L’absence de préservatif deviendrait ainsi un motif d’aggravation de certaines peines. Par exemple, au Cameroun où violer n’est qu’un délit, l’on pourrait décider que violer sans préservatif est un crime passible d’au moins vingt ans de prison. En Californie, le port du préservatif serait obligatoire dans les films pornographiques, on serait bien inspiré d’en prendre de la graine pour généraliser cette mesure surplace. Car le sida continue de faire des ravages et les Camerounais se comportent toujours en acteurs de films classés x.

Ils nous le doivent bien, nos honorables

Ce faisant, les vaillants députés camerounais, souvent mal élus, et n’ayant jamais vraiment exercé la plénitude de leurs prérogatives en matière de production législative, se rachèteraient une conduite. La durée de leur législature sera bientôt échue, mais ils bénéficieront d’un mandat spécial obtenu dans des circonstances sinon abusives malheureusement honteuses. Car c’est au cours de la même modification ayant permis la levée du verrou qui limitait à deux le nombre de mandats possibles à la tête du Cameroun, qu’avait été glissée la modification de l’article 15.4 de la constitution. Désormais, pour donner à ses députés un bail supplémentaire, le Président Biya dispose d’un blanc-seing constitutionnel intitulé : « si les circonstances l’exigent ». En d’autres termes, n’importe quel motif peut être convoqué. D’ailleurs, la mention qui précède (« en cas de crise grave ») est superfétatoire. On nargue les Camerounais. Dans un raisonnement a fortiori, n’importe quel homme de bon sens dirait que si la constitution peut être modifiée quand les circonstances l’exigent, à combien plus forte raison en cas de crise grave ? Dans d’autres démocraties, sans doute moins intelligentes, l’on dit en cas de « circonstances exceptionnelles », présentant donc les caractéristiques de force majeure (extériorité, irrésistibilité, imprévisibilité). La biométrisation du fichier électoral est une circonstance particulière mais pas exceptionnelle !

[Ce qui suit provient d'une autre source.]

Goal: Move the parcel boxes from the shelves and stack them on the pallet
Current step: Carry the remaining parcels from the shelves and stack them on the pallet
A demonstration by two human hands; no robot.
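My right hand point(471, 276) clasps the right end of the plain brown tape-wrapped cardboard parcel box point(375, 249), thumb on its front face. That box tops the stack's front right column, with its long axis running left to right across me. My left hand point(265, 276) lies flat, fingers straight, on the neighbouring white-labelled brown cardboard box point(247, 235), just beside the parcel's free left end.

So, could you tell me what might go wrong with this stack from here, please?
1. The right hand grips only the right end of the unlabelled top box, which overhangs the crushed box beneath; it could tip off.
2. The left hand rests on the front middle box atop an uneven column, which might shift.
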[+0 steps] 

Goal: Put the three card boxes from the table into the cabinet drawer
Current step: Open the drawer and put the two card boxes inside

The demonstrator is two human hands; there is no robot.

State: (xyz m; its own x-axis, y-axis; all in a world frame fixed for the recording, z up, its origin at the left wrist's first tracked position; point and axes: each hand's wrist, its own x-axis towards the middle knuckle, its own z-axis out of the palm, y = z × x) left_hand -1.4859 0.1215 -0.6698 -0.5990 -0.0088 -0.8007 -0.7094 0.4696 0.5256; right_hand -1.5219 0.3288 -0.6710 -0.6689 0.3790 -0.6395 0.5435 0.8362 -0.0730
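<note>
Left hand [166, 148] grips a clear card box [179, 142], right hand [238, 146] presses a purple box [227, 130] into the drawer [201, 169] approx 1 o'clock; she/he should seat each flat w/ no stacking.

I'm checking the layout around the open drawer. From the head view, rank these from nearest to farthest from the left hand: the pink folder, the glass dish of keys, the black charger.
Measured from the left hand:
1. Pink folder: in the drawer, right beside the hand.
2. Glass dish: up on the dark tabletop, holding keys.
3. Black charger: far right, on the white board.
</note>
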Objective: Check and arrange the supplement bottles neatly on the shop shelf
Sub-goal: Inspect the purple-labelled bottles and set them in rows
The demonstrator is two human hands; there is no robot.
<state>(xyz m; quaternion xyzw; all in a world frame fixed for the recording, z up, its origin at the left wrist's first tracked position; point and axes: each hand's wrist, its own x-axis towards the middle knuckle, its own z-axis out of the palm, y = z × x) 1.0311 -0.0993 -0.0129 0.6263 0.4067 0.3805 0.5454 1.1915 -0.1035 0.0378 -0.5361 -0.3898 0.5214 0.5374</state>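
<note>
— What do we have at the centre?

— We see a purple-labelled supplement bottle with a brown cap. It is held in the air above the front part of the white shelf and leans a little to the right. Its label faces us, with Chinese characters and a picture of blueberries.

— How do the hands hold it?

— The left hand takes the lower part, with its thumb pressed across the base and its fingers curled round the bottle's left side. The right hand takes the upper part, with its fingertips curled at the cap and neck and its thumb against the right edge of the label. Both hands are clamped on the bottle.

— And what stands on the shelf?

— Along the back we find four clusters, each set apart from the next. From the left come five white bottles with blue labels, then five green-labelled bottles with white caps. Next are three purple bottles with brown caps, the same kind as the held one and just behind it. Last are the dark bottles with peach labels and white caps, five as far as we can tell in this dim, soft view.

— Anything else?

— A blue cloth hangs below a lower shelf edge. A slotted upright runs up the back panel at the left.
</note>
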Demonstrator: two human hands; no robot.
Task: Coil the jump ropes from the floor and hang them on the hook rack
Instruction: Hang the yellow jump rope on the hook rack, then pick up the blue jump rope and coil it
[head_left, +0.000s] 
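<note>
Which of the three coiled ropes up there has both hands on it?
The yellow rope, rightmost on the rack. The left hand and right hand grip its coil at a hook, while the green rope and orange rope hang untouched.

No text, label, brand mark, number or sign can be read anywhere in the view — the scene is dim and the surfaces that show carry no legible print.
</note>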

Encore heureux que l’exécutif n’ait pas consenti à accorder aux députés les deux ans de congés payés que ceux-ci réclamaient mollement : ce délai étant clairement disproportionné.

Trop occupés à leur propre bonheur ou probablement immergés par les transformations en cours, les députés de la nation ont voté une loi mal motivée, parce qu’elle les avantageait. Ils ont fait la moue quand leurs intérêts ont été effleurés. Vivement une Assemblée nationale qui défendra les intérêts du peuple, notamment donc son droit de ne pas attraper le sida à la première cuite venue ou celui de respirer un air non pollué par toutes sortes de pestilences.